Task description
Filter these entries so that only lines with the word "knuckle" remain.
· · · ·
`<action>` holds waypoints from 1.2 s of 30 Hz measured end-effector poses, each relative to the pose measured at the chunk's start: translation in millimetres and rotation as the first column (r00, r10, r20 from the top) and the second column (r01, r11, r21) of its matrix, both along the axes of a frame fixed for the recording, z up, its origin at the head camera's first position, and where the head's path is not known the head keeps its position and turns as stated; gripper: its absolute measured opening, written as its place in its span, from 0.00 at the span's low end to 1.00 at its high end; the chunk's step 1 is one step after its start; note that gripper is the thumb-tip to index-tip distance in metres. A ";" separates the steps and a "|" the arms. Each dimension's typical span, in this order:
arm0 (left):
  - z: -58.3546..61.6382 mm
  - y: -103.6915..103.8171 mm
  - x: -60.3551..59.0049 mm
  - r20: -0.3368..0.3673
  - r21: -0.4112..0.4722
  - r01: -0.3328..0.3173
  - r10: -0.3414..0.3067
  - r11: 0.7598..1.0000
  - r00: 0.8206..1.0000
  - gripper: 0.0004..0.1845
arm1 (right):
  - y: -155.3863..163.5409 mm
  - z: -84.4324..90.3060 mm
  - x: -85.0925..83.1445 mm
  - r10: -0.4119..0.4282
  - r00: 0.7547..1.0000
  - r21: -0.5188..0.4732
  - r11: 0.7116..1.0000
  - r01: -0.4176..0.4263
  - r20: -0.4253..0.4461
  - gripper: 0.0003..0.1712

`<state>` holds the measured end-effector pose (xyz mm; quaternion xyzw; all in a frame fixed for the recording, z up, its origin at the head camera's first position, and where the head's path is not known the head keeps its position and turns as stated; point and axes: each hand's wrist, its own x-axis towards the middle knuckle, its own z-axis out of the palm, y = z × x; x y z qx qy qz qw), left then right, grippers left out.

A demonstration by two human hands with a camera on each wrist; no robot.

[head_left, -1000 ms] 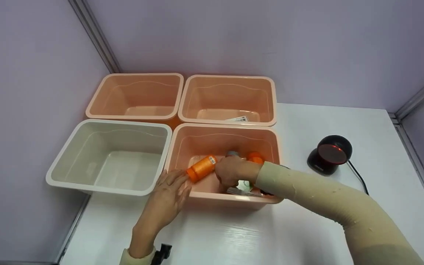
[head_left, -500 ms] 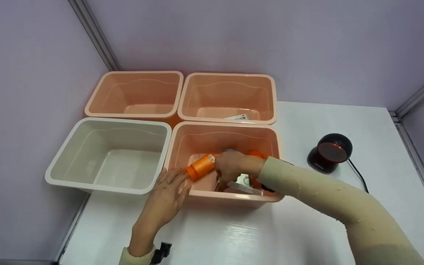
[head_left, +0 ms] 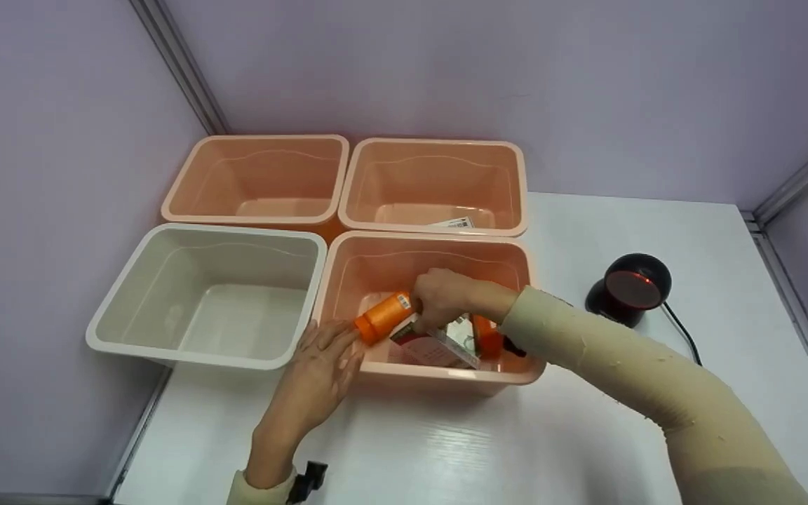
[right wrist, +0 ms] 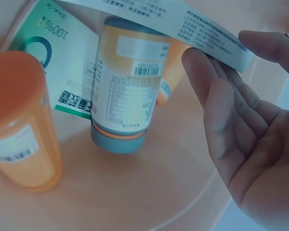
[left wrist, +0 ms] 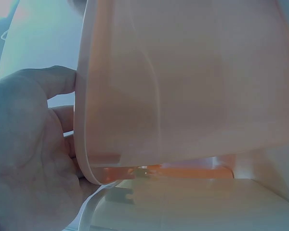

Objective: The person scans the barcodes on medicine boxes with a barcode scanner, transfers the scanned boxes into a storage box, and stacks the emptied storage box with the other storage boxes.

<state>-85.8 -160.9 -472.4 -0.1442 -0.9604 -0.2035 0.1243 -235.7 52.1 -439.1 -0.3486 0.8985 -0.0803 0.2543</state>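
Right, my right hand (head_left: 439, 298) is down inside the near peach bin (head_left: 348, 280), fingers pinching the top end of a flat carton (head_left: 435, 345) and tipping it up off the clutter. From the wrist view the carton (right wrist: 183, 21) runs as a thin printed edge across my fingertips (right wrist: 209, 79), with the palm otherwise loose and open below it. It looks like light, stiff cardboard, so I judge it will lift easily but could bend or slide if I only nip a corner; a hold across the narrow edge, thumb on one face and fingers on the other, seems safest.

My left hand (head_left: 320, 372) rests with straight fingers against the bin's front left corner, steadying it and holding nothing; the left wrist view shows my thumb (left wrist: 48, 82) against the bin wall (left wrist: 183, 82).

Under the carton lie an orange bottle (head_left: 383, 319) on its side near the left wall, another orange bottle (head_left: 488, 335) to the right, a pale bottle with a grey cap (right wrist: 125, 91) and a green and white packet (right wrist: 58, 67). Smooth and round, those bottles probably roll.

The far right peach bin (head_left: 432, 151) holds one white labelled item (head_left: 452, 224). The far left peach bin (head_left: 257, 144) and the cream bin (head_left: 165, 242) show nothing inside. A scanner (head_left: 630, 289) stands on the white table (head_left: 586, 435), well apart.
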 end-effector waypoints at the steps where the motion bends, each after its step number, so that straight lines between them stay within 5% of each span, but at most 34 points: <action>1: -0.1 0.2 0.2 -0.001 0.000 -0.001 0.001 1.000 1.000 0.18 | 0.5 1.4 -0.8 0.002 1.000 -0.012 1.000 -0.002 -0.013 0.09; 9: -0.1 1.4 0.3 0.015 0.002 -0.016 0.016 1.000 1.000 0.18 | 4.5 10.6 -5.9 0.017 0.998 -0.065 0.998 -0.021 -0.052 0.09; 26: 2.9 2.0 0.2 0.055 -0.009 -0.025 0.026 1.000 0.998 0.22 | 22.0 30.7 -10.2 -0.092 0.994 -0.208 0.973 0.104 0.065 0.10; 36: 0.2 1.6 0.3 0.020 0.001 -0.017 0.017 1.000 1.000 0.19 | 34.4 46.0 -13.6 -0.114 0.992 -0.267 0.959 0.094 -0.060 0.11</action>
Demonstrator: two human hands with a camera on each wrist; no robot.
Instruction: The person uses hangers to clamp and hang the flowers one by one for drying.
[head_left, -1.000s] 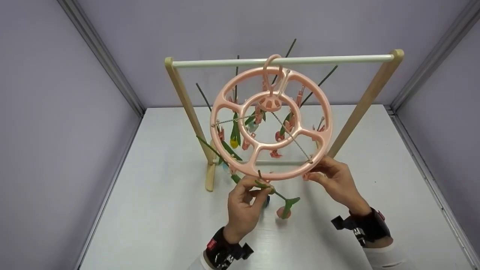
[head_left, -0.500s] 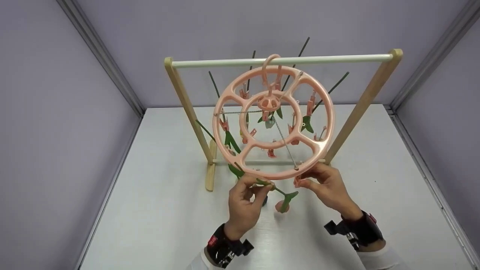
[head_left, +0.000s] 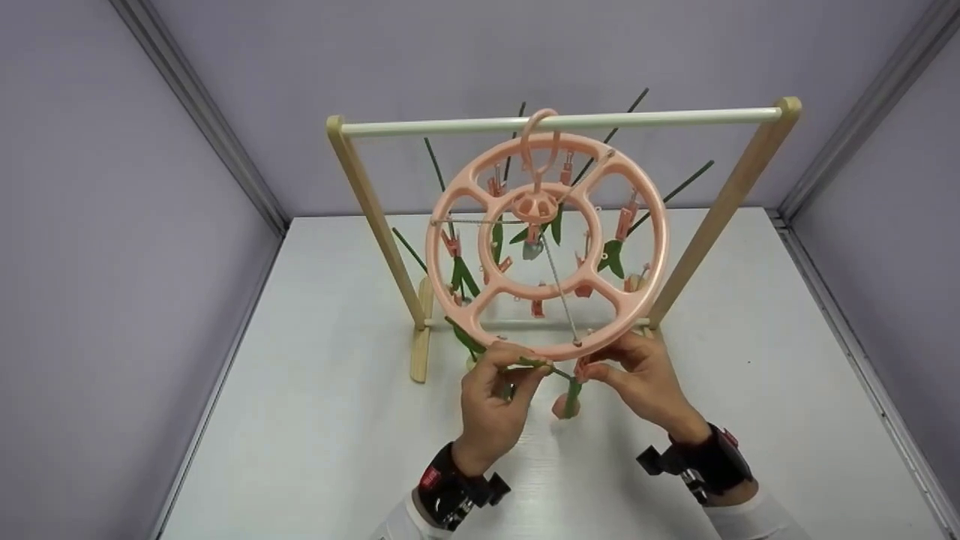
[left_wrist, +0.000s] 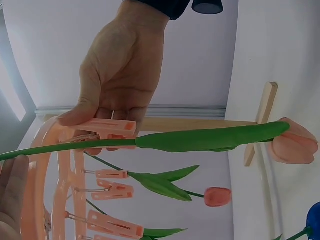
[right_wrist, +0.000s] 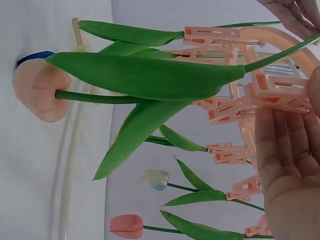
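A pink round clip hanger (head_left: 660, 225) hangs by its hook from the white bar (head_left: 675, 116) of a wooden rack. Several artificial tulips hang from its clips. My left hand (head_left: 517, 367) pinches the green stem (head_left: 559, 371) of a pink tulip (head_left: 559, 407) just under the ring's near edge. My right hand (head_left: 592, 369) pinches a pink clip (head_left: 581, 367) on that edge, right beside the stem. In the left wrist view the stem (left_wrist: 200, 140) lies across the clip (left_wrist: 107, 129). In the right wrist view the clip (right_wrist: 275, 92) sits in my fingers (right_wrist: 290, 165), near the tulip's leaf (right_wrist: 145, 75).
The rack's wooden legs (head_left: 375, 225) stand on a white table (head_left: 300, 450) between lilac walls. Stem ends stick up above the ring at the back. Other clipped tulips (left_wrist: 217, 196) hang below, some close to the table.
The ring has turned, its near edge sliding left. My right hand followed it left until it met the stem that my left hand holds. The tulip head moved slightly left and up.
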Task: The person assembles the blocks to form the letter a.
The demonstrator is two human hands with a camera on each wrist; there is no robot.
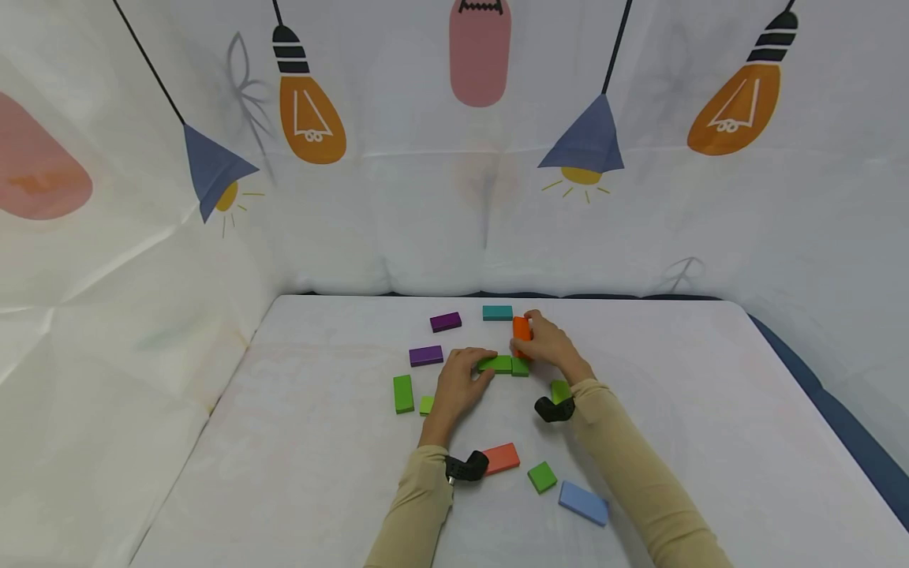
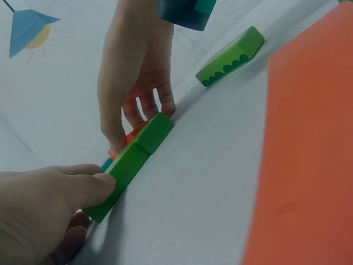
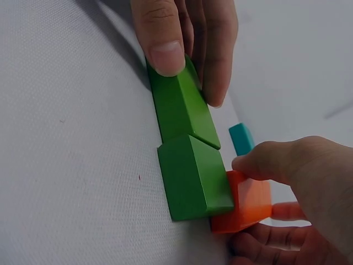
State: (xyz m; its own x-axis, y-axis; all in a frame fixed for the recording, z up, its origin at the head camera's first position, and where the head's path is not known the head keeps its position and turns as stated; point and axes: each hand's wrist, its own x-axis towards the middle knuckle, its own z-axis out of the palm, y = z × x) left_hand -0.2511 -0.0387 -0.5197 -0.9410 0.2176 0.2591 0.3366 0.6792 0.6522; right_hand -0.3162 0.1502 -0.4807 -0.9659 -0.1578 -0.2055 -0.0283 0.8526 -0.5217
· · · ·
Result below
`<state>` holds the measured end-effector pose (xyz mm; quaternion xyzw; all in a frame fixed for the recording, z up, its origin at the head camera's first position, and where the head's path is not known the head keeps its position and turns as stated; point and axes: each hand's wrist, its own x-axis towards the middle knuckle, its own z-axis out of the palm, y = z × x; x y z qx qy qz qw), left then right, grippers left out.
State: (xyz m; its own x-axis, y-axis; all in a frame fixed for the recording, z up, its origin at the head camera's first position, and where the head's path is not known the head keeps its position and turns as stated; point and axes: each hand's wrist, its own x-axis towards the middle knuckle, its own z-axis out of the palm, y = z × x) left_hand -0.2511 -0.0387 -0.5197 -0.9410 0.2176 0.2591 0.3366 0.6792 0.6522; right_hand -0.3162 0.1502 -0.4807 -0.9659 -0.1578 -0.2055 -0.0283 0.8526 -0.5217

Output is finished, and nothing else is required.